Es una larga historia cómo cada cosa pasó, sus dificultades, nervios, pensamientos, tensiones. Pero en el transcurso de menos de tres meses pude hacer todo eso que por cinco años no me había animado a hacer: hablar con algunos integrantes de mi familia y luego bautizarme, tomar la comunión y la confirmación.

Comunión
Desde ese momento y hasta hoy (algunos días, más otros menos), cada vez que voy a una misa, al momento de la comunión mi corazón late. Aunque esté algún día más desconectada por las ocupaciones diarias de la vida, en ese momento mi corazón late como si actuara en forma independiente del resto de mi cuerpo, como si viera lo que mis ojos no ven, como si percibiera lo que mis sentidos no pueden percibir. Si no fuera por mis ocupaciones y responsabilidades, iría dos veces por día a misa para sentir esta presencia tan profunda de Dios. Recibirlo es sentir un abrazo de Él que alimenta mi alma.

Una luz que se expande
Aún no todo mi entorno conoce sobre esta parte de mi vida. De a poco voy contando a ciertas personas.

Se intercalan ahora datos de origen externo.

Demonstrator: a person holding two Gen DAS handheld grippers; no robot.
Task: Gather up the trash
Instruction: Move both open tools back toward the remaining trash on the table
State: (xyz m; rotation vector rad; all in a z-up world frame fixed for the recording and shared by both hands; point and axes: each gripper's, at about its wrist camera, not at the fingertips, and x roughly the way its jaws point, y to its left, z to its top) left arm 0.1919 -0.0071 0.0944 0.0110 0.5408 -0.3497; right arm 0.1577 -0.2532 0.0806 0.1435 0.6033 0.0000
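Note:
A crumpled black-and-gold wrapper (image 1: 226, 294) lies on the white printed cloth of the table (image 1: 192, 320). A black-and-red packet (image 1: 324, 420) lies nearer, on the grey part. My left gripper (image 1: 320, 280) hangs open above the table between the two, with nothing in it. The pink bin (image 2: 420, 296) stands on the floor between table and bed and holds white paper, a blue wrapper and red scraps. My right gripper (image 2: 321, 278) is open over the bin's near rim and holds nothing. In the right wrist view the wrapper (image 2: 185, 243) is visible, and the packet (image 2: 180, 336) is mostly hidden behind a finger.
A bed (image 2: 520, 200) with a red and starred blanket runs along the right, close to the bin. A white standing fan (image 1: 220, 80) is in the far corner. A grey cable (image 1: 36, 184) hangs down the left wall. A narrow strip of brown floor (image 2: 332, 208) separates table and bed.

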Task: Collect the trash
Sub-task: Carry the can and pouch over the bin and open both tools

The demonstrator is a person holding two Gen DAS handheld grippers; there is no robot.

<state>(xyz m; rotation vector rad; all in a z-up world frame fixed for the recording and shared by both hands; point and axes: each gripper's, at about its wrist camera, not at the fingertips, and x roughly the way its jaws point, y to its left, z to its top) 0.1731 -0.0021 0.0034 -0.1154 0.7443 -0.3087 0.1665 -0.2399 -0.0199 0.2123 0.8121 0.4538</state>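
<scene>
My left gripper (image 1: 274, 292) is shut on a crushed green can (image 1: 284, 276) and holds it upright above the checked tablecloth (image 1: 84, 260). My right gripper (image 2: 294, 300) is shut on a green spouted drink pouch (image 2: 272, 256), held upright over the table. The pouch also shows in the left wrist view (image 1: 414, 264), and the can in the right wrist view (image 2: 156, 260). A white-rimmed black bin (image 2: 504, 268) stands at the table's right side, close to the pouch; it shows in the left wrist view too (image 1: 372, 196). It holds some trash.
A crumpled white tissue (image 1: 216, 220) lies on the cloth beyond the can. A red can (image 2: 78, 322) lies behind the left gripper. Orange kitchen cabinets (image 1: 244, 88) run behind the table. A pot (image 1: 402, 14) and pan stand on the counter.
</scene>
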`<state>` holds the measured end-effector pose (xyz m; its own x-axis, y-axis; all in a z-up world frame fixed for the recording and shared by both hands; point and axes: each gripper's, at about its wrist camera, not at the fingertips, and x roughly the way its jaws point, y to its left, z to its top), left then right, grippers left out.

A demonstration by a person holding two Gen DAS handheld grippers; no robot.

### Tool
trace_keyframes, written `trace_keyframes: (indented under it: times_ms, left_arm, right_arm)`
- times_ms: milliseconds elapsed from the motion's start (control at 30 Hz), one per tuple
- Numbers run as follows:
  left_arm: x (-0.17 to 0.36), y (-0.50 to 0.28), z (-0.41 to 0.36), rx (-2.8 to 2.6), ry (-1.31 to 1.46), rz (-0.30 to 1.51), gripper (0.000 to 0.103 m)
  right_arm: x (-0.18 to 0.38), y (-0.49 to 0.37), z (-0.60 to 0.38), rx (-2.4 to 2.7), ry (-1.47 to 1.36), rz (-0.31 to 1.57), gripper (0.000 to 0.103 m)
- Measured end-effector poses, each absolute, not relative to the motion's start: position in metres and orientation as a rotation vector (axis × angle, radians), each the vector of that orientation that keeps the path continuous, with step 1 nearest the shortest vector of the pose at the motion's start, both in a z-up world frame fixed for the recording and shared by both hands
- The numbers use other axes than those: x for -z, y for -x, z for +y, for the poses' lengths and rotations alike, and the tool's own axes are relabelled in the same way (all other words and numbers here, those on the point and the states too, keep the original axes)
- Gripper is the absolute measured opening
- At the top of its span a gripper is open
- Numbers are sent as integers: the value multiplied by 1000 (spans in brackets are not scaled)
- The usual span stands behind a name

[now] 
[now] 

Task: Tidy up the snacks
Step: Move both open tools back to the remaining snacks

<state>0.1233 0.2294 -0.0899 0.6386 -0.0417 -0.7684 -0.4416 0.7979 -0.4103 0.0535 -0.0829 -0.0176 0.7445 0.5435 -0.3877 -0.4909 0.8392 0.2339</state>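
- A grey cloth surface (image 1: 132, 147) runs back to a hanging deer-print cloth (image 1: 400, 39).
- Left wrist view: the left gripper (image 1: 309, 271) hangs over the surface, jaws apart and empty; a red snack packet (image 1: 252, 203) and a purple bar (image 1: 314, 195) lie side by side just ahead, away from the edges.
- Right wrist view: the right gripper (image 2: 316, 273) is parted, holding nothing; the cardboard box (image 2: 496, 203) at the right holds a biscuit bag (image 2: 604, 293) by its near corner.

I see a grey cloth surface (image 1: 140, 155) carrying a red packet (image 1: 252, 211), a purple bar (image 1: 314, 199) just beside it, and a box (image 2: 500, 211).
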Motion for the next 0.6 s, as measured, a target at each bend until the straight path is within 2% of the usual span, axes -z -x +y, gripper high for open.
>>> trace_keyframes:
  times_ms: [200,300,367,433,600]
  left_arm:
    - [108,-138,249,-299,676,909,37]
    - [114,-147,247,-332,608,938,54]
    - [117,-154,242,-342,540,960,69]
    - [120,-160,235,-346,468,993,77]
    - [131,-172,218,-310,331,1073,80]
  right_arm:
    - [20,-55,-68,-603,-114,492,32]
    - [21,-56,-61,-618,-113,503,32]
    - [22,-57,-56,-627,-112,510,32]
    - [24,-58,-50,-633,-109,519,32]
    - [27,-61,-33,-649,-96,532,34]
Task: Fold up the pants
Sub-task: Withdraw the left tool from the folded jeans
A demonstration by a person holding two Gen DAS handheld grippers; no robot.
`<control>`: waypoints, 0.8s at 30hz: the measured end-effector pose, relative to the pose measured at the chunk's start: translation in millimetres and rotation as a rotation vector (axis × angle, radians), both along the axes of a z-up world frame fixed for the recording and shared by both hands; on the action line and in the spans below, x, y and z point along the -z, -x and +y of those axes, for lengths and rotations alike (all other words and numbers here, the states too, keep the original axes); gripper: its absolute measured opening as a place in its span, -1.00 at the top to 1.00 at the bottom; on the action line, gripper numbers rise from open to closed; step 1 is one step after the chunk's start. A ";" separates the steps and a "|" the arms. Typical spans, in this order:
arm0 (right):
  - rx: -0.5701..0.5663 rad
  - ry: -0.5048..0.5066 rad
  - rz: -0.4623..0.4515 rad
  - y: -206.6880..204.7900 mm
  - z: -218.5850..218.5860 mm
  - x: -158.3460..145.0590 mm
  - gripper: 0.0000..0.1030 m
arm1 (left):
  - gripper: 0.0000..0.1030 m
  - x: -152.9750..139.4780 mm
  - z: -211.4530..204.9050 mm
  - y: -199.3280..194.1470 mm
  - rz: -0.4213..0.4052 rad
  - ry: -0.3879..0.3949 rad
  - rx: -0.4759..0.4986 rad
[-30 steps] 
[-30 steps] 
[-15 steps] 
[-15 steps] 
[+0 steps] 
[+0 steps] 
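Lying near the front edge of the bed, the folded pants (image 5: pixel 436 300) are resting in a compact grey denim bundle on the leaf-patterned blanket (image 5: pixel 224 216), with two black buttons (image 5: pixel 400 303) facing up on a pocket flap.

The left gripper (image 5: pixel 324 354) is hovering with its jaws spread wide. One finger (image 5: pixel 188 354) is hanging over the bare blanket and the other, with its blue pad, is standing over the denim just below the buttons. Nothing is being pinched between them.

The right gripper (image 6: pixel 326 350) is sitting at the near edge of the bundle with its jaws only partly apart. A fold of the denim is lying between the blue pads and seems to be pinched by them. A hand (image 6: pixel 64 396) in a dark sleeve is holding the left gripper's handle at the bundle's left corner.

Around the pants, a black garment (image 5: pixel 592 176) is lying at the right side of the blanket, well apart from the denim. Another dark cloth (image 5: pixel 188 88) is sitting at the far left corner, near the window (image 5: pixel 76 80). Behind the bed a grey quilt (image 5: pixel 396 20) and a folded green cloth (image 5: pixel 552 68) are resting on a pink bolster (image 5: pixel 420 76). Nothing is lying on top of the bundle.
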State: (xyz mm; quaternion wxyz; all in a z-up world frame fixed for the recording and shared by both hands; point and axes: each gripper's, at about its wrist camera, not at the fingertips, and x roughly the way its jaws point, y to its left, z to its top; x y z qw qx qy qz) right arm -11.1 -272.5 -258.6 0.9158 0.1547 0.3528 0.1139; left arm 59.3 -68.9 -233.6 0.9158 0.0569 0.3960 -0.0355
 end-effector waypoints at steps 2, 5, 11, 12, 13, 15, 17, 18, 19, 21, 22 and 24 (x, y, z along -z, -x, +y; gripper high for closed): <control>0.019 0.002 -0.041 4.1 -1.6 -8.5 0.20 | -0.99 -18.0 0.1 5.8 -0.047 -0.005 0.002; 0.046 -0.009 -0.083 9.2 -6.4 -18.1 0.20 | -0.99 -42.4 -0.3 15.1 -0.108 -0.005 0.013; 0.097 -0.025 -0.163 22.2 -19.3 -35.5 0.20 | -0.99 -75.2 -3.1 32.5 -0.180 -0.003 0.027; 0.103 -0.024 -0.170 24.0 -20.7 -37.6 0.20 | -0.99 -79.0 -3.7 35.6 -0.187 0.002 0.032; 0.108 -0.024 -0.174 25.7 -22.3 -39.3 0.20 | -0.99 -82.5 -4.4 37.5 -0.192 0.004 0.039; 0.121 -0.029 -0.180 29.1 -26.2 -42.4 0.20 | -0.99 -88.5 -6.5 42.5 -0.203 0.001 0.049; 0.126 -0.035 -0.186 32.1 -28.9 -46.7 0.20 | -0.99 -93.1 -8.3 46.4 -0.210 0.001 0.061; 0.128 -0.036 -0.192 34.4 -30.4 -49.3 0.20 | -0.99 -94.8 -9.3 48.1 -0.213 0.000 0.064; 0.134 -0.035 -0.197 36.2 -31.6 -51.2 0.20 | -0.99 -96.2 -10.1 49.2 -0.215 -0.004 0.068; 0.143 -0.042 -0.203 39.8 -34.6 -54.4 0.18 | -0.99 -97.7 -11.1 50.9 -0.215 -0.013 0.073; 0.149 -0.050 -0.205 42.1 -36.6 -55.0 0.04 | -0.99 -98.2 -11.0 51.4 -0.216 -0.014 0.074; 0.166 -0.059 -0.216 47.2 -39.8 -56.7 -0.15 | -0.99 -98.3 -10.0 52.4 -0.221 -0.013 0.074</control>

Actualmente estoy comenzando a contar mi historia y estoy armando un blog personal, Judía y Católica, con pensamientos y escritos para personas que les interese este tema y gente que quizás sienta dudas, miedos y necesite compartirlo con alguien.

De ningún modo diría que esta es una historia de conversión. La llamo una historia de “completud”, ya que no me convertí a otra religión. Soy judía y reconozco al verdadero Mesías del judaísmo que Dios envió, que es Jesús. Y Él transmite sus ideas, sacramentos, doctrinas, a través de la Iglesia. Por eso es que sigo al catolicismo. Esta Iglesia tiene la Eucaristía, a Dios presente, realmente presente en cada misa.

Asimismo, no pierdo mis raíces, ni dejé de tener mis tradiciones. Mis hijas son judías y católicas. Van a una escuela hebrea, y también van a hacer los rituales y tomar los sacramentos católicos. Estas dos “religiones” son la perfecta comunión, completud, la perfecta unión. Dos piezas de un rompecabezas que encajan perfectamente y ninguna, jamás, elimina a la otra.